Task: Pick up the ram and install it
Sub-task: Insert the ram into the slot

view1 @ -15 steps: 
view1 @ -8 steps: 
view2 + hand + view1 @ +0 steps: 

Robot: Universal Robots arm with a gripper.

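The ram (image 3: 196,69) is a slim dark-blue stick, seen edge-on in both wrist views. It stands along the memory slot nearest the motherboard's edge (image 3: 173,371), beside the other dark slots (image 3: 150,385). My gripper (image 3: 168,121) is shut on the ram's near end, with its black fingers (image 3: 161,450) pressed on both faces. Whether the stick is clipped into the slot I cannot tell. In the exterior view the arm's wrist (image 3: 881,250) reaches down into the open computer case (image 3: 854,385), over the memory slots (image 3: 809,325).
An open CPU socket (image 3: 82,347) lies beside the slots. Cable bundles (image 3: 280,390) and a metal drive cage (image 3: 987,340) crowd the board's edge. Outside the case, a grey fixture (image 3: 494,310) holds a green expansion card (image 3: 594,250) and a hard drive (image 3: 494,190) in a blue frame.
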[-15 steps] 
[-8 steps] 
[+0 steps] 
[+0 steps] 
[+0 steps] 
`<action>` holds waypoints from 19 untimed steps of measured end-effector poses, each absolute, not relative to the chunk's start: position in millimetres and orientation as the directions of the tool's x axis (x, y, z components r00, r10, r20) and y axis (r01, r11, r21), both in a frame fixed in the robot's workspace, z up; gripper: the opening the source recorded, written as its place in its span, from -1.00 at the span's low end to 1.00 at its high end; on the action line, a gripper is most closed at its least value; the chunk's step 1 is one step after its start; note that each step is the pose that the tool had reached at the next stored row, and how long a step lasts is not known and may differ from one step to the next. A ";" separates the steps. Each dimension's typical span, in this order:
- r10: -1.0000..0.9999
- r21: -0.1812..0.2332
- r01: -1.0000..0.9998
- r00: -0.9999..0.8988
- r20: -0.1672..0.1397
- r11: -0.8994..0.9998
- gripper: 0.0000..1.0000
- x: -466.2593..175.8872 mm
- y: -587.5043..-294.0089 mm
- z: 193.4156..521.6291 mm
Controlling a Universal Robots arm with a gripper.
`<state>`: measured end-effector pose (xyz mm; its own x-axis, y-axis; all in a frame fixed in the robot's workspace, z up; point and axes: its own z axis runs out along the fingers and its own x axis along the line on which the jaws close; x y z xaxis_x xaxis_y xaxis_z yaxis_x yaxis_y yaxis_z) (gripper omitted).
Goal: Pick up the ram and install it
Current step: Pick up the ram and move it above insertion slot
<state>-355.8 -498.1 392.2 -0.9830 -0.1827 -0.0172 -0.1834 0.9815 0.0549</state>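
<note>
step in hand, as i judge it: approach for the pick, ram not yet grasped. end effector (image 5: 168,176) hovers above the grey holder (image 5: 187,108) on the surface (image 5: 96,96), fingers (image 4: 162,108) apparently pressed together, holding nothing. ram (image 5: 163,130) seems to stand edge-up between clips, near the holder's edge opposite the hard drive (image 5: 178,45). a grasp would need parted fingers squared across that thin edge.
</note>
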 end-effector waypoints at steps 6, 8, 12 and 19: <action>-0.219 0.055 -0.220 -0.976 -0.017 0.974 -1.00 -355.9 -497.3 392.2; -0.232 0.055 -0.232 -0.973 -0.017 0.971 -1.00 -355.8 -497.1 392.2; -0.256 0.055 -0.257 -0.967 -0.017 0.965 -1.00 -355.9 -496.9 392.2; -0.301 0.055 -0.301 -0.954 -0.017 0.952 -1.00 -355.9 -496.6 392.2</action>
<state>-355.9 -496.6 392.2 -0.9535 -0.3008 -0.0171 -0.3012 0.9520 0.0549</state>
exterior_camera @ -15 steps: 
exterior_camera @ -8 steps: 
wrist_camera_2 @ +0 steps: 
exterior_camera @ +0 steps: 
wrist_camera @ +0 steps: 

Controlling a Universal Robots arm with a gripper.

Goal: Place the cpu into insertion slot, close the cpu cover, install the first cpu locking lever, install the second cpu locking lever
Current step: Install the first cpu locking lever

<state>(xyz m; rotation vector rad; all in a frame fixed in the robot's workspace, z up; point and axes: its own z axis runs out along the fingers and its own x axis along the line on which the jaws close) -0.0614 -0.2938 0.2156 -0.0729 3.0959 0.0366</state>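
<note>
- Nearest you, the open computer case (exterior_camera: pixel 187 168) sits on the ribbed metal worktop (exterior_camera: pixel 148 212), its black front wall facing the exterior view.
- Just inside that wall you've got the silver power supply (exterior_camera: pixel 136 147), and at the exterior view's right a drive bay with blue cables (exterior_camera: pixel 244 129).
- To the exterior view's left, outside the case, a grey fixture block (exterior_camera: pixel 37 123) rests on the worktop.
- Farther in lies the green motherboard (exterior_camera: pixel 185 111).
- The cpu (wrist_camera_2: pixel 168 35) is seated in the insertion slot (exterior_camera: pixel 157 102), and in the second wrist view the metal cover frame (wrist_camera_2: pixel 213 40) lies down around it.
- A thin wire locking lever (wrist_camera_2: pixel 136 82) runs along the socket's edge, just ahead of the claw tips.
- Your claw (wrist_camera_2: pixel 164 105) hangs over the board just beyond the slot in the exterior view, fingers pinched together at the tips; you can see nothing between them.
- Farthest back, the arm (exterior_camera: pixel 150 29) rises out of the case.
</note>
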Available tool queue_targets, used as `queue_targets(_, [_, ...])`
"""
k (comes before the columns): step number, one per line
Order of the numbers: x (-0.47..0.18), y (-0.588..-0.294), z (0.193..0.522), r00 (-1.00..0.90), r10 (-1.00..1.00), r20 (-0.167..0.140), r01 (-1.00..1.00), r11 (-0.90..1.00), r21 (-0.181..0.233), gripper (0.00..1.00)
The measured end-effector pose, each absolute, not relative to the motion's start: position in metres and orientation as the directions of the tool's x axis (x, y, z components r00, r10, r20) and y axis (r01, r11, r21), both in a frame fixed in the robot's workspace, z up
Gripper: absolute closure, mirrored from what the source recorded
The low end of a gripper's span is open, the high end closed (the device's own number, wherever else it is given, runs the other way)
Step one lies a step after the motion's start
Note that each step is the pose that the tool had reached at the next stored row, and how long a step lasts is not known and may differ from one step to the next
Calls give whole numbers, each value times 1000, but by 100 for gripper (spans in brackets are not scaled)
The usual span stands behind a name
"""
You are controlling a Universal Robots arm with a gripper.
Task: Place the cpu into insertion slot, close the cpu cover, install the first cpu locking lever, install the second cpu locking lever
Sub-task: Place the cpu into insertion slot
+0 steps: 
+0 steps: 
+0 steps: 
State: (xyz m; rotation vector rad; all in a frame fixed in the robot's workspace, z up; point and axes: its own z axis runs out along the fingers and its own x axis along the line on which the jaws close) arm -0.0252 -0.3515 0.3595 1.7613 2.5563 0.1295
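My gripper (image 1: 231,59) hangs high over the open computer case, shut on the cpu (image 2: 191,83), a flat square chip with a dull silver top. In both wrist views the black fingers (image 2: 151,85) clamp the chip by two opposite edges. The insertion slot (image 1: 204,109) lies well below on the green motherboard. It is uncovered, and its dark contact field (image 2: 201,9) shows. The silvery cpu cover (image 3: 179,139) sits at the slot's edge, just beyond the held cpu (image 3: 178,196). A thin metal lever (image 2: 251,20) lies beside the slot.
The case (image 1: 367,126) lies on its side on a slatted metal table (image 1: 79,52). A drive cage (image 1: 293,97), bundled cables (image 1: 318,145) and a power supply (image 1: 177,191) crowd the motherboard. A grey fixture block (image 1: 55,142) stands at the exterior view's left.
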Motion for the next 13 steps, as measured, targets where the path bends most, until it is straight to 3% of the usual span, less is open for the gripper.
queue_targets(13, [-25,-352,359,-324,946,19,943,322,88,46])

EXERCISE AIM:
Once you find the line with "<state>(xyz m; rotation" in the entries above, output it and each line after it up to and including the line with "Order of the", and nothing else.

ANSWER BELOW:
<state>(xyz m; rotation vector rad; all in a frame fixed in the robot's workspace, z up; point and axes: its own z axis runs out along the fingers and its own x axis along the line on which the jaws close) -0.0614 -0.2938 0.2156 -0.0729 3.0959 0.0366</state>
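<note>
- Nearest you, the open computer case (exterior_camera: pixel 187 168) sits on the ribbed metal worktop (exterior_camera: pixel 148 212), its black front wall facing the exterior view.
- Just inside that wall you've got the silver power supply (exterior_camera: pixel 136 147), and at the exterior view's right a drive bay with blue cables (exterior_camera: pixel 244 129).
- To the exterior view's left, outside the case, a grey fixture block (exterior_camera: pixel 37 123) rests on the worktop.
- Farther in lies the green motherboard (exterior_camera: pixel 185 111).
- The cpu (wrist_camera_2: pixel 168 35) is seated in the insertion slot (exterior_camera: pixel 157 102), and in the second wrist view the metal cover frame (wrist_camera_2: pixel 213 40) lies down around it.
- A thin wire locking lever (wrist_camera_2: pixel 136 82) runs along the socket's edge, just ahead of the claw tips.
- Your claw (wrist_camera_2: pixel 164 105) hangs over the board just beyond the slot in the exterior view, fingers pinched together at the tips; you can see nothing between them.
- Farthest back, the arm (exterior_camera: pixel 150 29) rises out of the case.
</note>
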Available tool queue_targets, used as `queue_targets(_, [_, ...])`
"""
k (comes before the columns): step number, one per line
Order of the numbers: x (-0.47..0.18), y (-0.588..-0.294), z (0.193..0.522), r00 (-1.00..0.90), r10 (-1.00..1.00), r20 (-0.167..0.140), r01 (-1.00..1.00), r11 (-0.90..1.00), r21 (-0.181..0.233), gripper (0.00..1.00)

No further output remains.